# **Part 1:**
we will calculate the marginal probabilities for each row and column and then check whether the product of the marginal probabilities for each cell equals the corresponding p_ij.

The calculations confirm that the observed probabilities match the expected probabilities under the null hypothesis of independence for each cell of the table. Specifically, the product of the marginal probabilities for each row and column is equal to the joint probability for each cell.

This indicates that the rows and columns in the given table are indeed independent, satisfying the null hypothesis.

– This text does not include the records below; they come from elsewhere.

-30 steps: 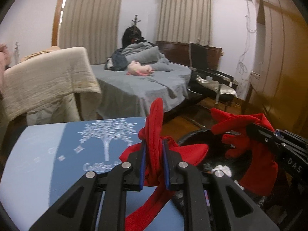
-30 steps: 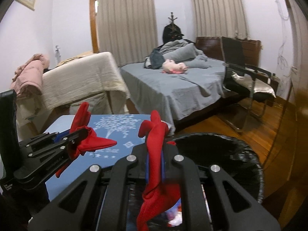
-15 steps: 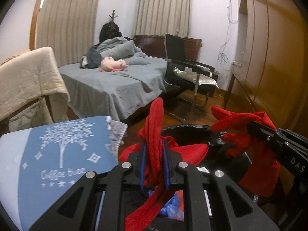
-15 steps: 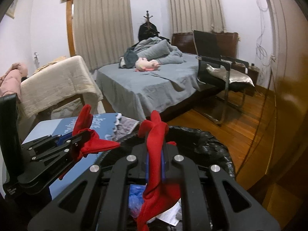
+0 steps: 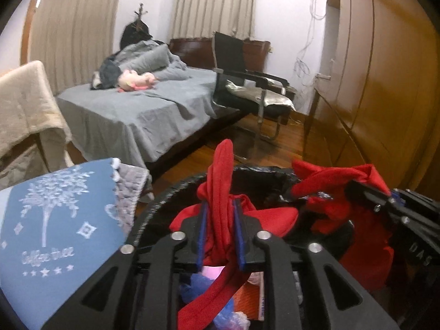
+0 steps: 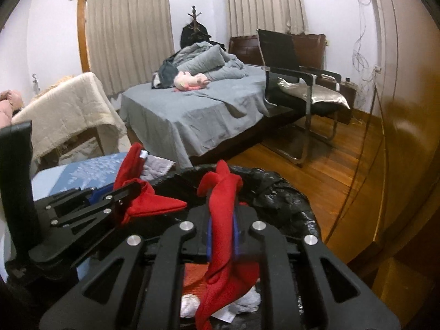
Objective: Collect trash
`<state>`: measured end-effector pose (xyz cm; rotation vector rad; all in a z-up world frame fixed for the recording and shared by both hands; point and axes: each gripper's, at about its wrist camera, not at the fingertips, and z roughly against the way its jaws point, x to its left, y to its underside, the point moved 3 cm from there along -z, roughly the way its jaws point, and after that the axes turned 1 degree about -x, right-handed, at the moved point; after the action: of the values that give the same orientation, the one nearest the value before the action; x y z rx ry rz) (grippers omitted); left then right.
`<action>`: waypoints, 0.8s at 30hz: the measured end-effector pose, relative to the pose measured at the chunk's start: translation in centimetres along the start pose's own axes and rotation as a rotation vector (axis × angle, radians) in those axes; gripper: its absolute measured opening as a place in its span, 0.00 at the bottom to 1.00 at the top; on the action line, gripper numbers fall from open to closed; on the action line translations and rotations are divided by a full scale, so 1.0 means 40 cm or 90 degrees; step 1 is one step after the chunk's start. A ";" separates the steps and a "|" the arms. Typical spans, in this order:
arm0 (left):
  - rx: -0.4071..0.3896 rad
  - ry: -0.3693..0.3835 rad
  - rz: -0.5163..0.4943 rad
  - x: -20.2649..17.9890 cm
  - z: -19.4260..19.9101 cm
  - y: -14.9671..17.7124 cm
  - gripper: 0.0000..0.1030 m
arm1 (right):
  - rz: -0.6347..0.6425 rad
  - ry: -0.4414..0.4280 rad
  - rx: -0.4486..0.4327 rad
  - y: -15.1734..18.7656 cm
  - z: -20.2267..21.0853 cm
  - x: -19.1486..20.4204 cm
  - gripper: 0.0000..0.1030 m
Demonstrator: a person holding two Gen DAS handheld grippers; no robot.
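Left wrist view showed our left gripper (image 5: 220, 228) and right gripper (image 6: 222, 229) over the black-lined bin (image 5: 165, 195), so the red cloth (image 5: 220, 192) would drop in; both jaws were opening, cloth between them. Paper scraps (image 6: 242, 302) lay inside

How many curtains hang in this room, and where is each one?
2. One curtain hangs at the window left of the bed; the other curtain hangs behind the bed's head, near the black chair. More may be out of view.
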<state>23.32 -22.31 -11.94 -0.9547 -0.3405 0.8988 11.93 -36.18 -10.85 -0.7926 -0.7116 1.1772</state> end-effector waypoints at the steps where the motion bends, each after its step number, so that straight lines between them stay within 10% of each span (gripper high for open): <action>1: 0.002 0.006 0.002 0.001 -0.006 -0.001 0.37 | -0.001 0.005 0.002 0.002 -0.004 -0.005 0.23; 6: -0.004 0.019 0.017 0.019 -0.004 -0.006 0.64 | -0.003 0.032 -0.004 0.011 0.004 -0.024 0.49; 10: -0.012 0.000 0.018 0.037 0.020 -0.012 0.77 | -0.003 0.052 -0.020 0.009 0.021 -0.028 0.89; 24: -0.057 -0.109 0.048 0.144 0.248 -0.010 0.94 | 0.004 -0.015 -0.028 -0.007 0.118 0.068 0.95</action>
<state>20.92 -12.35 -6.77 -0.9808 -0.4972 1.0448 8.82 -32.82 -7.88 -0.8194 -0.7578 1.1818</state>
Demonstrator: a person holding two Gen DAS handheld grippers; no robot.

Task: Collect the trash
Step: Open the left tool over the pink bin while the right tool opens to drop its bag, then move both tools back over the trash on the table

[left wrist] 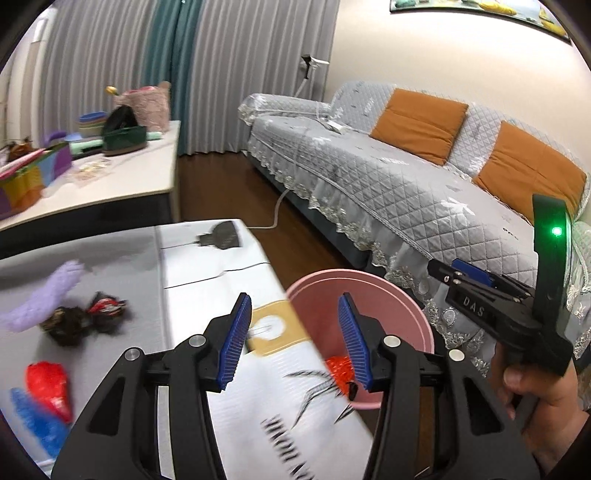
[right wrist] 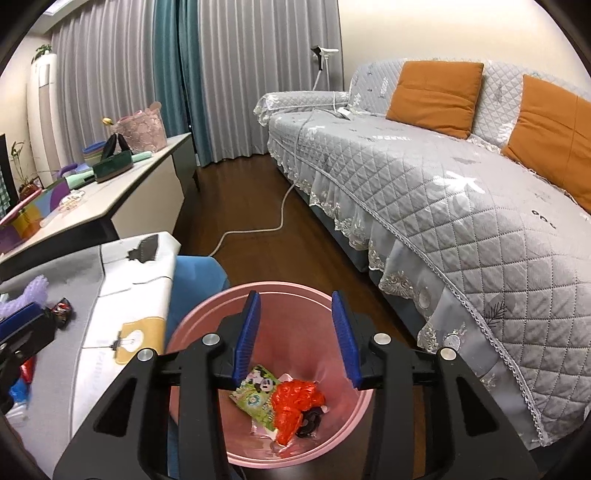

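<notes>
Right gripper point(right wrist: 295, 332) hanging jaws apart, empty, over pink bin point(right wrist: 192, 325); red wrapper point(right wrist: 295, 406) and green packet point(right wrist: 258, 395) lying inside | left gripper point(left wrist: 295, 343) gaping, empty, at table point(left wrist: 207, 280) edge; dark wrappers point(left wrist: 85, 317), red scrap point(left wrist: 48, 384) sitting leftward

— What sort of room is it?

— A living room. Dark wooden floor point(right wrist: 251, 199), cream wall point(left wrist: 369, 44), and pleated grey curtains point(right wrist: 110, 74) with a teal curtain point(right wrist: 173, 66) hanging between them.

— Furniture?

— A long sofa point(right wrist: 424, 192) along the right wall, under a quilted grey cover with a lace hem. Two orange cushions point(right wrist: 436, 96) lean against its back. Opposite stands a low white sideboard point(right wrist: 110, 199), cluttered on top.

— Anything on the floor?

— A white cable point(right wrist: 255, 229) runs from the sofa across the boards. The edge of a picture point(left wrist: 480, 11) shows high on the wall.
</notes>
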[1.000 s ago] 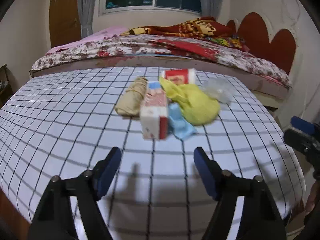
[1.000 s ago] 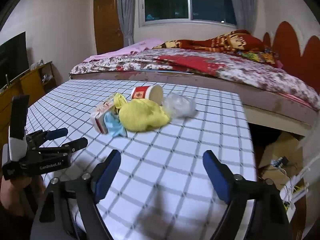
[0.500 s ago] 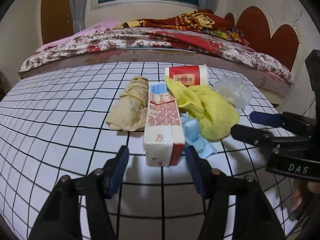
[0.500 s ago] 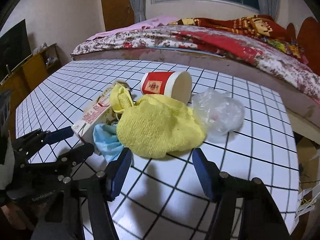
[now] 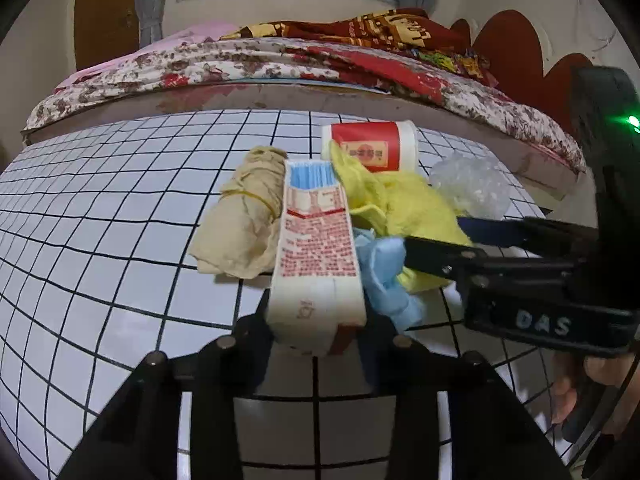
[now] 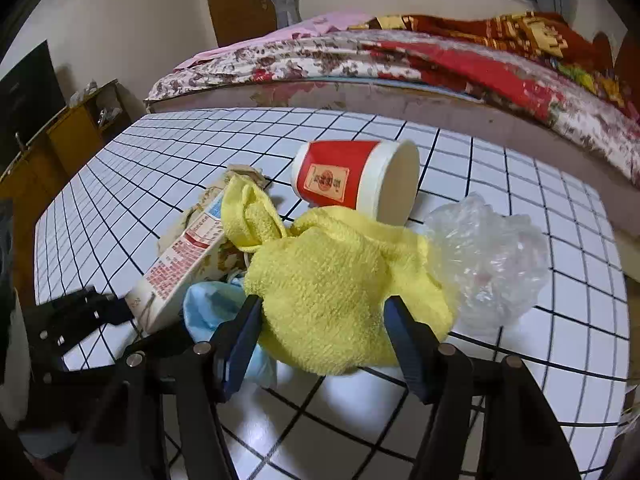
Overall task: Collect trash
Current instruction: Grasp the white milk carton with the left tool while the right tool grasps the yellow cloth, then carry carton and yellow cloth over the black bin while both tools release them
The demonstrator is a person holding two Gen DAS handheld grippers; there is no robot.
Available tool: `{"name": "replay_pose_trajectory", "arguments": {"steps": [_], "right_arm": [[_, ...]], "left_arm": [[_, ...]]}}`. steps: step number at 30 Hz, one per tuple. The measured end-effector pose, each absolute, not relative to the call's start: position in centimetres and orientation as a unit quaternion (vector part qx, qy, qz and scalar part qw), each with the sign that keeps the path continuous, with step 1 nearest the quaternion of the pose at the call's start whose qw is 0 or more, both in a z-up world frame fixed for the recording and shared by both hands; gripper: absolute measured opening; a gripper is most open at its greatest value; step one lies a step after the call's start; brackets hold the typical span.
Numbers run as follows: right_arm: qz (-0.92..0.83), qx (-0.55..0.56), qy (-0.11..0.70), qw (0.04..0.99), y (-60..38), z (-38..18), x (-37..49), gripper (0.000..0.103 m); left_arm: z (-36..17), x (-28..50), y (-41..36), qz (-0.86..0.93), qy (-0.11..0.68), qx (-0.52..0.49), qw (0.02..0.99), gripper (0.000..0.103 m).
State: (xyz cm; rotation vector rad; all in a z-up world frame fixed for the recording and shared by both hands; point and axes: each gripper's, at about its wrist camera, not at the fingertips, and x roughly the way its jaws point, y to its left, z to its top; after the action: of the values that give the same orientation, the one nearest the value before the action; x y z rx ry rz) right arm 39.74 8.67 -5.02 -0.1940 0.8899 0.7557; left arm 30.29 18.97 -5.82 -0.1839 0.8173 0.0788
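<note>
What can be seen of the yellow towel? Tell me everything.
The yellow towel is fluffy terry cloth, crumpled in a heap on the checked tablecloth. One corner drapes over the carton. It touches the tipped paper cup, the clear plastic bag and the blue cloth. The right hand-held gripper, jaws just closing, straddles its near edge.

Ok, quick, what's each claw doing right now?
Left claw: has just been closing, now gripping the carton.
Right claw: has just been closing around the yellow towel; grip cannot be told.
</note>
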Motion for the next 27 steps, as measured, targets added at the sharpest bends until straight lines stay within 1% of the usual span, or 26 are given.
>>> {"name": "replay_pose_trajectory", "arguments": {"steps": [2,4,5,7,18,27], "right_arm": [[0.369,-0.076,0.426,0.822,8.6,-5.2,39.7,0.033],[0.371,-0.077,0.417,0.826,8.3,-4.7,39.0,0.024],[0.372,-0.077,0.41,0.829,8.1,-4.3,38.5,0.022],[0.374,-0.076,0.39,0.838,7.3,-3.3,37.3,0.022],[0.364,-0.041,0.334,0.868,1.8,1.1,32.3,0.022],[0.334,-0.04,0.312,0.889,-4.9,1.7,26.9,0.021]], "left_arm": [[-5.8,30.0,18.9,0.038,0.393,-0.09,0.914,0.038],[-5.5,29.5,19.0,0.039,0.386,-0.089,0.917,0.037],[-5.2,28.9,18.9,0.041,0.381,-0.083,0.92,0.037],[-4.7,28.3,18.8,0.042,0.372,-0.076,0.924,0.037],[-1.7,23.9,18.1,0.053,0.335,-0.061,0.939,0.037],[-1.0,19.5,15.1,0.033,0.323,-0.064,0.944,0.037]]}}
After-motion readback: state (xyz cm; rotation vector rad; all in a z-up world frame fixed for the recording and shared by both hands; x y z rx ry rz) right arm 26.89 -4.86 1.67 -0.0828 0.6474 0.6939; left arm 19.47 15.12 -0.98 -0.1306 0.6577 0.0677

The table of observed probabilities matches the table of expected probabilities under the null hypothesis, and the boolean array confirms that all corresponding elements are equal, validating the hypothesis of independence.We fail to reject the null hypothesis.

In [1]:
import numpy as np

# Observed probabilities from the 3x3 table
observed_probabilities = np.array([
    [0.15, 0.09, 0.06],
    [0.15, 0.09, 0.06],
    [0.20, 0.12, 0.08]
])

# Calculate the marginal probabilities for rows (pi.) and columns (p.j)
marginal_rows = observed_probabilities.sum(axis=1)
marginal_columns = observed_probabilities.sum(axis=0)

# Calculate the expected probabilities under the null hypothesis of independence (pi. * p.j)
expected_probabilities = np.outer(marginal_rows, marginal_columns)

# Create a table to compare observed and expected probabilities
comparison_table = np.dstack((observed_probabilities, expected_probabilities))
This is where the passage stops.